My pride kept me from being an initiator.
We argued about who does what around the house and how sometimes our days get out of sync. Sometimes we get caught up doing each other’s tasks. I shared my frustration with my husband about how I feel like he gets to pick and choose what he does, what is convenient for him in the moment, regardless of what actually needs to be done. In turn, he felt undervalued and under-appreciated for the things he does do.
It was a classic case of selfish perspective, most likely skewed, mixed with some intense emotions.
He said. She said.
I had expectations of my husband doing things that needed to get done exactly as I do them. I wanted him to do this, and I wanted him to want to do this. I wanted everything to be taken care of exactly how I would do it.
Then, as I fought to explain my expectations, my husband said something that flipped my view of him up into the air, hitting the floor with a clank…like a coin spinning wildly before landing on the other side.
We are on the same team, Babe. Please don’t get mad that I play the game differently than you.”
His reassurance reminded me that we are a team. We are a husband and wife team. We look out for each other and we work together in this life. We both have good-wills and heartfelt intentions. We both desire a healthy family that takes care of responsibilities. We both help each other out in times of need.
But in the game of life, even though we are on the same team, we do play a little differently…and this needs to be okay!
The way I play, work, operate is efficient for the responsibilities I have on a regular basis. I can multitask because I have established an order and routine. I know what is needed of me and I know what I want done, and I execute it, almost as if it is habitual. I have spent time building up my ways.
The same can be said about my husband. He also plays, works, operates to be efficient, but with the responsibilities he has on a regular basis. He has built his routines.
We are both willing to be flexible. However, when priorities shift and we find ourselves taking over responsibilities the other person usually handles, this is where it is important to remember that we play differently. We won’t execute a task the same way, and this needs to be okay.

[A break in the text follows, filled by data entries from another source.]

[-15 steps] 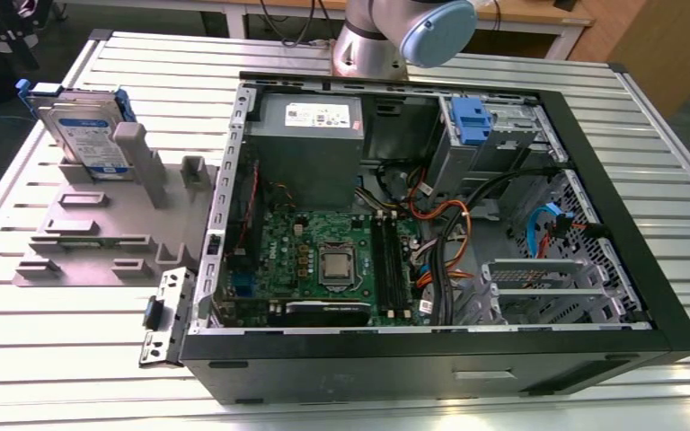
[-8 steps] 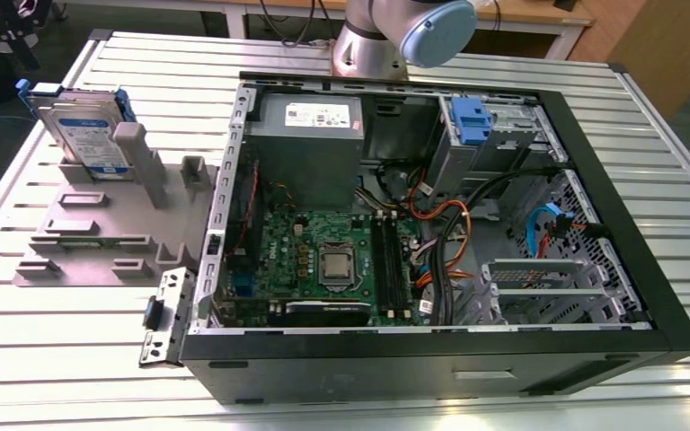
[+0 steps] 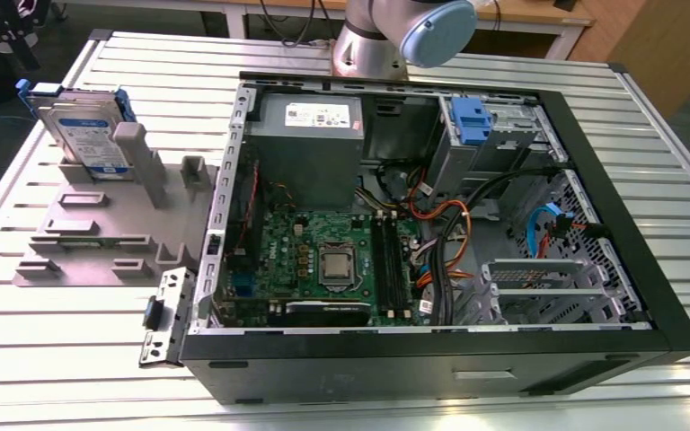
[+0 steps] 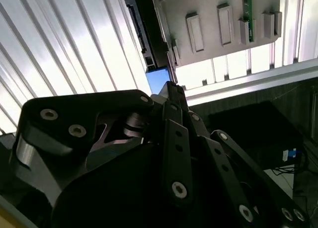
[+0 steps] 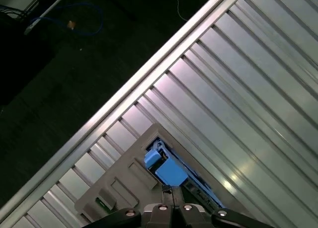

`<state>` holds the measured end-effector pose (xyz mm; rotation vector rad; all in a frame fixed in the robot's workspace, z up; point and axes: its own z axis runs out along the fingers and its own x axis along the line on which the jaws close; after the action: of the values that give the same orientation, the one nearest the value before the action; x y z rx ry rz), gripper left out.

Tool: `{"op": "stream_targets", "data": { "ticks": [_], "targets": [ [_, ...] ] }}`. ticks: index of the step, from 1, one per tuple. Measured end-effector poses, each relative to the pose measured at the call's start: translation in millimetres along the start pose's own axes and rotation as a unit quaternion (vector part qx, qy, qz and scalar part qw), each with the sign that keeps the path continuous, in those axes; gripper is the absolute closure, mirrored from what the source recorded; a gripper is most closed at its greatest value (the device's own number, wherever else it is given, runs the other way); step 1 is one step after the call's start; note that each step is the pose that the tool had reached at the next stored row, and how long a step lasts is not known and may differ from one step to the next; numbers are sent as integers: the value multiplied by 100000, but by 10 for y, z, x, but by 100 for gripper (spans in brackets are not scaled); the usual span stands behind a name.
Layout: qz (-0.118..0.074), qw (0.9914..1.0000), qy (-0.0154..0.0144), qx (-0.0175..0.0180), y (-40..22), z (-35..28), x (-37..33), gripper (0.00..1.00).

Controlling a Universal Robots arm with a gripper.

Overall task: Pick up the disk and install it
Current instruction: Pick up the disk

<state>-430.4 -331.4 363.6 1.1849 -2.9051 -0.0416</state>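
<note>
Black linked gripper (image 4: 171, 86) sits closest to the lens in both wrist views. Its jaws are drawn together at the tips, with nothing between them. In the first wrist view the tips hang just above the blue end tab of the flat silver-grey disk (image 5: 166, 169), apart from it.

In the exterior view the disk stands on edge in a moulded grey plastic holder (image 3: 93, 233) on the ribbed aluminium surface (image 3: 82, 359). It is to the exterior view's left of the open black computer case (image 3: 632, 269) and well apart from the bay that holds a second blue plastic caddy (image 3: 471, 121).

Assessment: the pick-up step is in hand and no grasp has been made; installation has not begun. A grasp from this stance would call for the jaws to part and line up squarely across the disk's thin faces, clear of the holder's posts.
</note>
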Motion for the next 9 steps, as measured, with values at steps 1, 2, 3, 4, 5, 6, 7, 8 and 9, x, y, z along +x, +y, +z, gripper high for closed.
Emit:
{"op": "stream_targets", "data": {
  "ticks": [1, 2, 3, 4, 5, 6, 7, 8, 9],
  "targets": [
    [-396, 99999, 11, -3, 0, 0, 0, 89],
    [-809, 99997, 23, -7, 0, 0, 0, 89],
    [-1202, 99993, 32, -9, 0, 0, 0, 89],
    [-1619, 99987, 44, -9, 0, 0, 0, 89],
    [-2010, 99980, 55, -12, 0, 0, 0, 89],
    [-2397, 99971, 64, -14, 0, 0, 0, 89],
    [-2786, 99961, 75, -19, 0, 0, 0, 89],
    [-3172, 99950, 84, -20, 0, 0, 0, 89],
    [-3553, 99937, 95, -21, 0, 0, 0, 89]
  ]
}}
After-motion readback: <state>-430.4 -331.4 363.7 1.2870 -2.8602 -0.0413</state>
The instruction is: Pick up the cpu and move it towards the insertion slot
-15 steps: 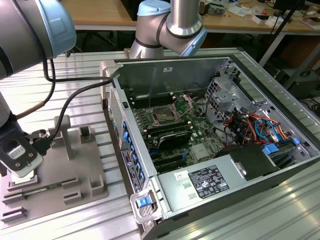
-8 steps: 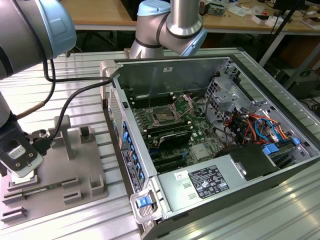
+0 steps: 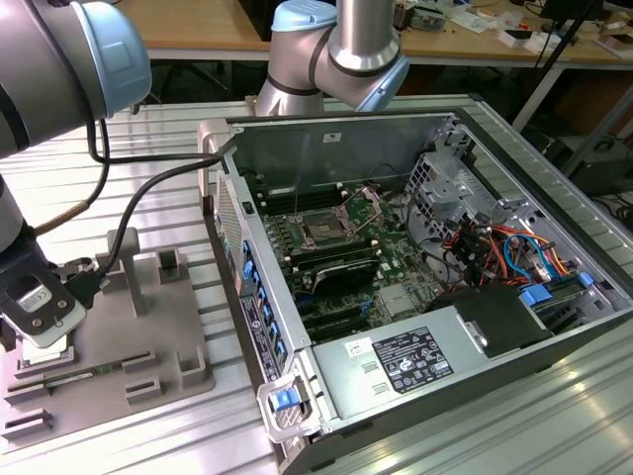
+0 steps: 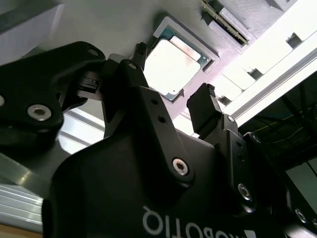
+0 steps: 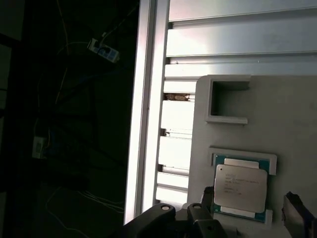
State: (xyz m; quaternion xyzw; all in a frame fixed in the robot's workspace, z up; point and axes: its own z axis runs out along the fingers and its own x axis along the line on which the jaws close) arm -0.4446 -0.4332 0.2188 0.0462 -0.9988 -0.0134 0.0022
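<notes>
Step in hand: the pick, not yet made.

- Open grey metal computer case [image 3: 336, 124] lies on the ribbed aluminium table [image 3: 178, 168], on the exterior view's right. The flat grey plastic tray with raised blocks [image 3: 168, 346] sits beside it, on that view's left.
- Your silver-and-blue jointed arm [image 3: 59, 59] reaches down over the near corner of the tray, wrist pointing straight at it. Black cables trail off toward the case.
- The black two-finger gripper [image 4: 174, 72] is spread wide and holds nothing. In both wrist views one finger stands on each side of the chip, apart from its edges. You cannot tell how far the tips are above the tray.
- The insertion slot [image 3: 324, 230], a square silver-framed socket with a dark centre, sits on the green board inside the case with its metal load plate tilted up. It is well apart from the gripper.
- The cpu [image 5: 241, 187], a small flat square chip with a silvery top, lies flat in its shallow tray recess, between the fingers.

Judgement: this grasp calls for the fingers square to two opposite chip edges, low enough to catch the thin rim. The recess walls leave little room.
</notes>
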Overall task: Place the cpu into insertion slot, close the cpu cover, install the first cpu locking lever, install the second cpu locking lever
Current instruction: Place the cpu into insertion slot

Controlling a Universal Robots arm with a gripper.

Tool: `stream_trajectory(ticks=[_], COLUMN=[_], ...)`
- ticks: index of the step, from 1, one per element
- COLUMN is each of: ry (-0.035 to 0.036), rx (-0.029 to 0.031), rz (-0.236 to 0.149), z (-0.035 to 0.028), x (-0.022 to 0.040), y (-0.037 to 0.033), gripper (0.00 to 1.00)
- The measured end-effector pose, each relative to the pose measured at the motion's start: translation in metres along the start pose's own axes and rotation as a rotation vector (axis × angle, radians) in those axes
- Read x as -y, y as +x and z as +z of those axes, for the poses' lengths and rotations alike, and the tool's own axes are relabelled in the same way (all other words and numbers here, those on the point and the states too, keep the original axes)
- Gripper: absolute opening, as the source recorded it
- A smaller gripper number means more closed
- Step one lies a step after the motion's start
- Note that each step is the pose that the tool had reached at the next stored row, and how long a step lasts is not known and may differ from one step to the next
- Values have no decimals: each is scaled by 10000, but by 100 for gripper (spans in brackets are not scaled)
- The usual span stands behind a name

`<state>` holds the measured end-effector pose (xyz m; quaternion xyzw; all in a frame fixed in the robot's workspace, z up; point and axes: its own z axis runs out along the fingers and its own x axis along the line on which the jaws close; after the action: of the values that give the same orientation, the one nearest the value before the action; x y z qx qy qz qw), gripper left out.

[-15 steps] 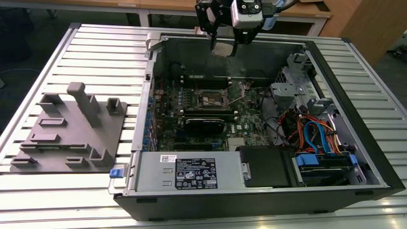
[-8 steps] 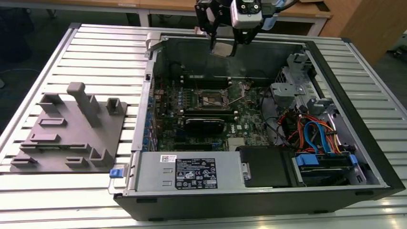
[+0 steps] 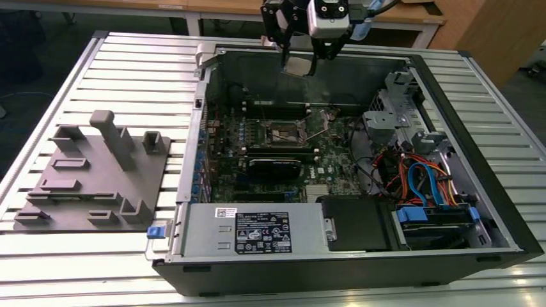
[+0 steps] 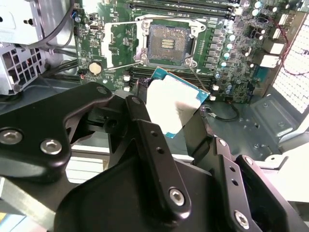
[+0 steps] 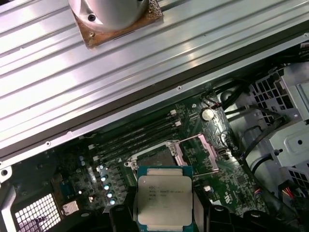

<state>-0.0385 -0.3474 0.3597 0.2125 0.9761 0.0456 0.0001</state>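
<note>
The black two-fingered gripper [image 4: 175, 126] is clamped on the small square cpu with the pale silver top [image 5: 164, 200], held over one wall of the open black computer case [image 3: 341, 281], well apart from the square silver-rimmed insertion slot [image 4: 168, 44]. Were the chip lowered tilted or misturned, socket contacts could be bent, or the swung-open thin silver cpu cover [image 4: 117, 44] struck. The chip's corner marks cannot be made out; in the first wrist view part of the slot is hidden behind it.

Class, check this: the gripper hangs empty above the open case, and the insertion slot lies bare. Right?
Not empty: the gripper holds the cpu, as the second wrist view shows. It hangs above the open case, and the insertion slot lies bare.
</note>
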Motion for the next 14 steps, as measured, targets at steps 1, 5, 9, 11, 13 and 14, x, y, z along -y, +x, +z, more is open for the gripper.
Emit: stream_trajectory(ticks=[1,5,9,11,13,14], ry=[-1,-4,-5,-5,-5,-5], rx=[6,35,39,39,39,40], rz=[62,378,418,421,424,426], z=[0,0,0,0,0,0], x=[0,0,0,0,0,0], y=[0,0,0,0,0,0], gripper=[54,54,54,54,54,54])
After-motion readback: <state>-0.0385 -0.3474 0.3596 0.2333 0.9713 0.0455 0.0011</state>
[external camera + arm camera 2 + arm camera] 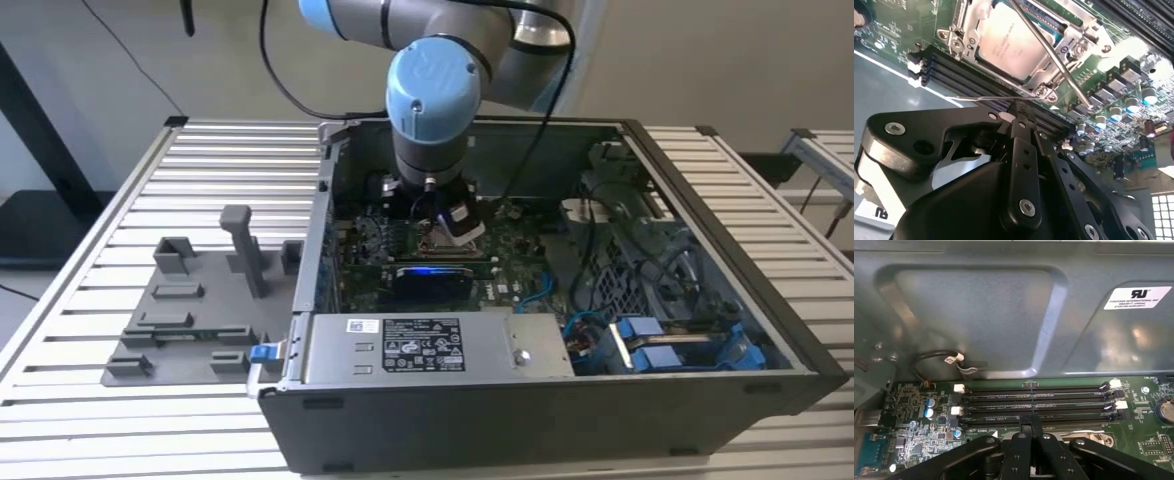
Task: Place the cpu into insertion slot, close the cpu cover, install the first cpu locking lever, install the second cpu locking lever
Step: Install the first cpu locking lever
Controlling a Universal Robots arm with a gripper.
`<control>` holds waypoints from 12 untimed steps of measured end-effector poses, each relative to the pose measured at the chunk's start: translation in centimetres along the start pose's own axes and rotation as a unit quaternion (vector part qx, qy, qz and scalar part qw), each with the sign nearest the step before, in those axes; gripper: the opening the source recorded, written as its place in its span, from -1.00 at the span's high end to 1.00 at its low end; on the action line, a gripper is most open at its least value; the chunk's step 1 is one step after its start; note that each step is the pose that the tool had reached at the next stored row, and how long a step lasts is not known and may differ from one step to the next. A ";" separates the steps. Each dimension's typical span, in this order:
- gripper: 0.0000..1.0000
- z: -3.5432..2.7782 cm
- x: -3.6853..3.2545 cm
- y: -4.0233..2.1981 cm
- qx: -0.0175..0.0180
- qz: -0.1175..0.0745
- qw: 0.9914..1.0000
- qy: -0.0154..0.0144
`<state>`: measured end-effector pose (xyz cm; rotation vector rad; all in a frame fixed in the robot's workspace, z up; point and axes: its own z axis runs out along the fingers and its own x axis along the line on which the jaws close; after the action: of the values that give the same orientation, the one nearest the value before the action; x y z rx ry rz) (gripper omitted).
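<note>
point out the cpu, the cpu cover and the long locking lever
cpu point(1009, 45): second wrist view, middle of its silver face
cpu cover point(966, 25): second wrist view, frame strip beside the chip
locking lever point(1054, 55): second wrist view, middle of the rod

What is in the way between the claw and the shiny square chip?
One thin metal lever slants over a side of the cpu. A second lever lies just ahead of the claw. The cpu sits framed by the cpu cover, and nothing else visible blocks it.
</note>
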<state>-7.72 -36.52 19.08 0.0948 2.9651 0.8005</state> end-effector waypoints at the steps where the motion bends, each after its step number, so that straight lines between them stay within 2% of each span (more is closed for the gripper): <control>1: 0.79 0.02 -0.11 0.00 0.000 0.000 1.000 0.000; 12: 0.79 0.38 -1.26 -0.11 0.003 0.000 1.000 0.000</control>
<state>-6.44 -36.52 18.76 0.0946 2.9679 0.7912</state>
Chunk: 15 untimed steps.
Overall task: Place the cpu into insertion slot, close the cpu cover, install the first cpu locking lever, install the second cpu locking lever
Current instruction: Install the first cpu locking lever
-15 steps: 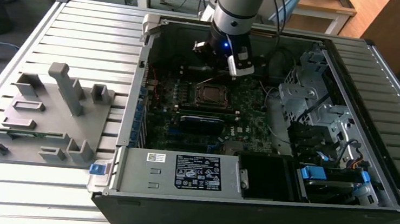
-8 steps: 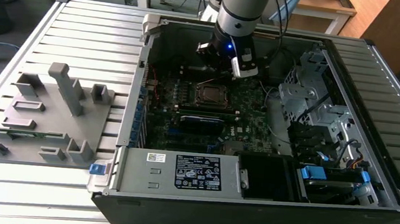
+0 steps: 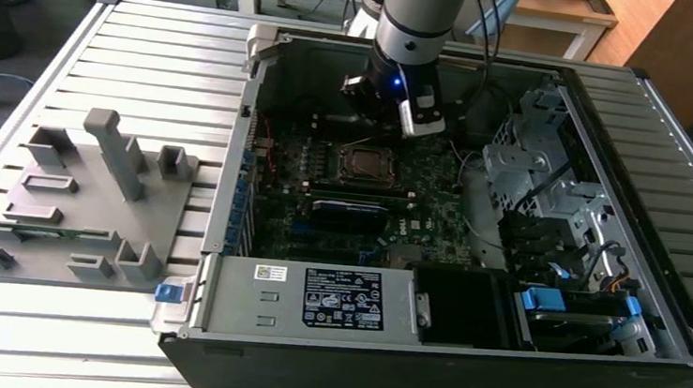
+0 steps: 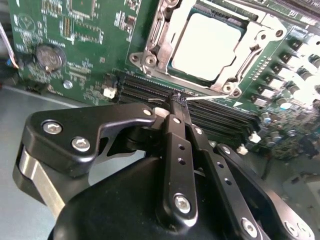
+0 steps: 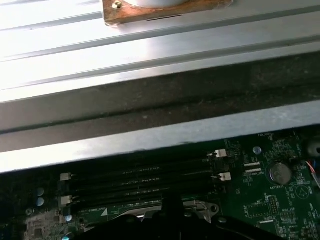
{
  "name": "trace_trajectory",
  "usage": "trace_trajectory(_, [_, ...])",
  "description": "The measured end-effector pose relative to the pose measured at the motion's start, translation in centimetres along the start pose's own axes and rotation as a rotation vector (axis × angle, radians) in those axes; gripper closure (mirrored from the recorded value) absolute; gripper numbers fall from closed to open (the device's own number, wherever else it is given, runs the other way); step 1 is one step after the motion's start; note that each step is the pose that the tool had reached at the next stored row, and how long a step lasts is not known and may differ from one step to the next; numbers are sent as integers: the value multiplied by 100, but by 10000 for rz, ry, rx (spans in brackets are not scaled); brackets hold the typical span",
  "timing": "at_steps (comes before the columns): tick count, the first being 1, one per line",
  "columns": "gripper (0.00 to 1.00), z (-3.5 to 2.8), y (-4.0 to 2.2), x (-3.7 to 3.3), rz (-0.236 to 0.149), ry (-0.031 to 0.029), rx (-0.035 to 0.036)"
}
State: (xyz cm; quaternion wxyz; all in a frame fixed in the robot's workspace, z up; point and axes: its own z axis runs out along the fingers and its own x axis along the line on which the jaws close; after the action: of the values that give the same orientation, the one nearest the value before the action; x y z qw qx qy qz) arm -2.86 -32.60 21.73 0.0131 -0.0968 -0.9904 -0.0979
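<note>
The cpu (image 4: 207, 45) lies flat in the insertion slot (image 3: 339, 160), its pale top showing through the window of the cpu cover (image 4: 152, 37), which lies down over it. A thin silvery locking lever (image 4: 212, 96) runs along the socket's near edge, above the black memory slots (image 4: 140, 89). My gripper (image 4: 176, 97) is shut, its black fingertips meeting right at the free end of that lever; whether they touch it I cannot tell. In the exterior view the gripper (image 3: 410, 115) hangs inside the open computer case, just behind the socket.
The case walls (image 3: 251, 129) surround the motherboard, with a drive cage (image 3: 537, 164) on the exterior view's right and a power supply (image 3: 312, 299) in front. A grey fixture (image 3: 82, 199) stands on the slatted table at the exterior view's left. A coin battery (image 5: 280, 172) sits near the memory slots (image 5: 140, 177).
</note>
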Motion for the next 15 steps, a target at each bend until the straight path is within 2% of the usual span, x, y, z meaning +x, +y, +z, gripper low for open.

I shouldn’t let unmet expectations I have of my husband get in the way of loving him. I definitely shouldn’t let those unmet expectations turn into frustration or bitterness toward him. And I should never allow any of it to convince me that his character is flawed or that his intentions are selfish or that he doesn’t love me….all of which I wrestle with when confronted with my expectations for him.
What I do need to do is acknowledge that he plays the game of life differently than me, that he is a good-willed man who loves me and our family very much, and that he does help constantly and in many ways.
Just this last month he has made it a point to do a sweep through the house every evening, to pick it up and clean the kitchen. I can’t explain in words how much this has blessed me. Being in my third trimester, I am physically limited on how much I do. He took notice of my inabilities to maintain what I normally do and on his own committed to doing this for me. It is an absolute blessing and makes for great mornings starting out fresh.
I can get so off course with my husband and my feelings toward him when I only focus narrowly on the things that frustrate me. I need to remember…
We are on the same team…we just play a little differently…and this needs to be okay.